Is there some safe generalization that will apply well to all Objective-C runtimes, and that we could put in a common place?

Overall, the change seems reasonable to me, but my signoff cannot constitute strong-enough acceptance.

This revision is now accepted and ready to land.May 29 2018, 6:16 PM

This largely matches what we've done in the WinObjC clang patchset here, with the critical exception that we've chosen to mangle the EH names as though they were for structs named after their classes.

Thanks for the pointer!

To clarify, when you're talking about mangling the EH names, do you mean the names of the typeinfo structures themselves (OBJC_EHTYPE_* in my implementation), or the typeinfo name strings inside those structures? The latter should be equivalent to structs for us too, i.e. @catch (I *) and catch (struct I *) would produce the same name in the generated type info.

smeenai updated this revision to Diff 150399.Jun 7 2018, 1:27 PM

Address objc_exception attribute case

The non-fragile Objective-C path — i.e. interoperation with C++ exceptions instead of using setjmp/longjmp in an utterly-incompatible style — is absolutely the right direction going forward.
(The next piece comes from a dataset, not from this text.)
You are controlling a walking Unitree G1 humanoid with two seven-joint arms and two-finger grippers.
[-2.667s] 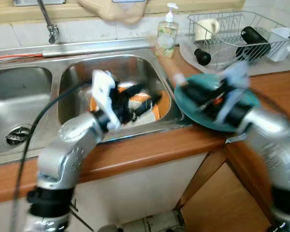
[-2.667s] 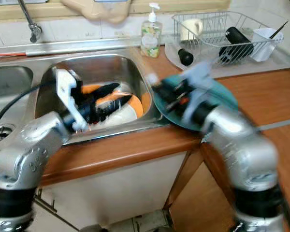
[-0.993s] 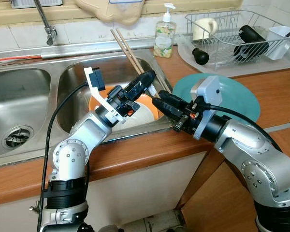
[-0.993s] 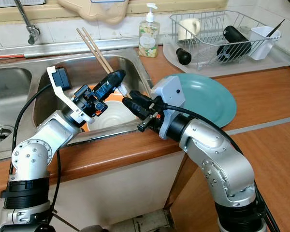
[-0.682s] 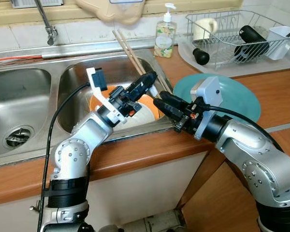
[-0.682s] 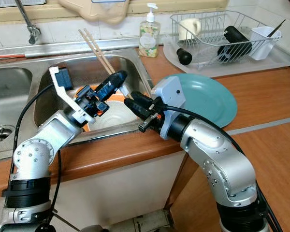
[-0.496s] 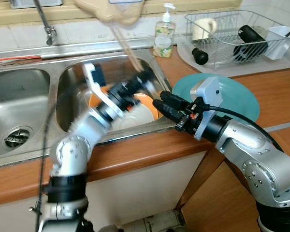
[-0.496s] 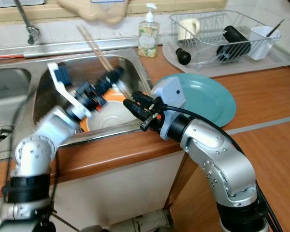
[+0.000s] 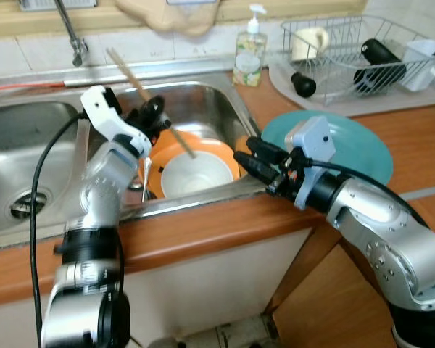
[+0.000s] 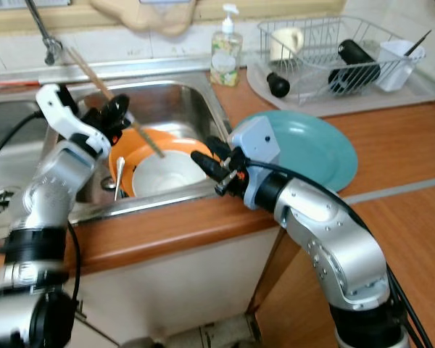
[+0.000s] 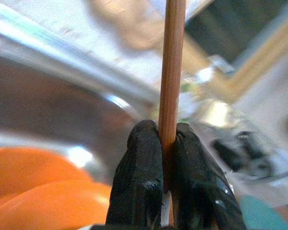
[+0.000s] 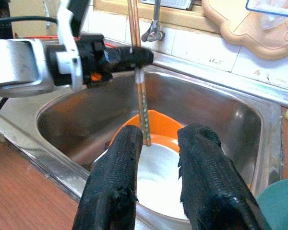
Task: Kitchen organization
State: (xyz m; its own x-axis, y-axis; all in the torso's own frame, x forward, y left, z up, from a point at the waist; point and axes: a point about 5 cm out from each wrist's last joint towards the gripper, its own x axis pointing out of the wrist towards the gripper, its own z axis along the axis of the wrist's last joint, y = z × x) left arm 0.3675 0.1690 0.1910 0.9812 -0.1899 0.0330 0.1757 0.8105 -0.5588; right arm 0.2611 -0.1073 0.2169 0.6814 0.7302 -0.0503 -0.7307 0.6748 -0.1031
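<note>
A pair of wooden chopsticks (image 9: 141,90) is pinched in my left gripper (image 9: 154,114), which is shut on them over the left side of the right sink basin (image 9: 217,98). They slant down toward a white bowl (image 9: 199,174) nested in an orange bowl (image 9: 221,151). In the left wrist view the black fingers (image 11: 141,177) clamp the chopsticks (image 11: 173,72). My right gripper (image 9: 243,161) hovers open at the basin's front right rim, nothing between its fingers (image 12: 115,182). A teal plate (image 9: 362,148) lies on the counter behind the right arm.
A metal spoon (image 9: 143,181) lies in the basin left of the bowls. The left basin (image 9: 22,145) has a drain. At the back stand a faucet (image 9: 72,32), a soap bottle (image 9: 249,54) and a wire dish rack (image 9: 355,51) holding a mug and black items.
My left arm has swung left and back with the chopsticks, from above the bowls toward the basin's left side. The right gripper has barely moved.
</note>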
How does "wrapping an Objective-C exception inside a C++ exception" work? Do you mean that you'll throw and catch a well-known C++ exception type and then separately test for subclassing in the catch clause? How do you intend to handle successive catch clauses in that case? Note that you cannot just wrap the Objective-C exception inside a separate C++ exception corresponding to the static type of the exception: unlike C++ pointers (even polymorphic ones), exception matching for ObjC pointers is based on the dynamic type of the exception.

Wrapping an Objective-C exception inside a C++ exception means dynamically constructing a C++ exception object and traversing the class hierarchy of the thrown Obj-C object to populate the catchable types array of the C++ exception. Microsoft's C++ runtime will perform the appropriate catch type comparisons, and this patch makes the compiler emit the right typeinfos into the exception handling tables for all of that to work. https://github.com/Microsoft/libobjc2/blob/f2e4c5ac4b3ac17f413a38bbc7ee1242f9efd0f7/msvc/eh_winobjc.cc#L116 is how WinObjC does this wrapping, for example.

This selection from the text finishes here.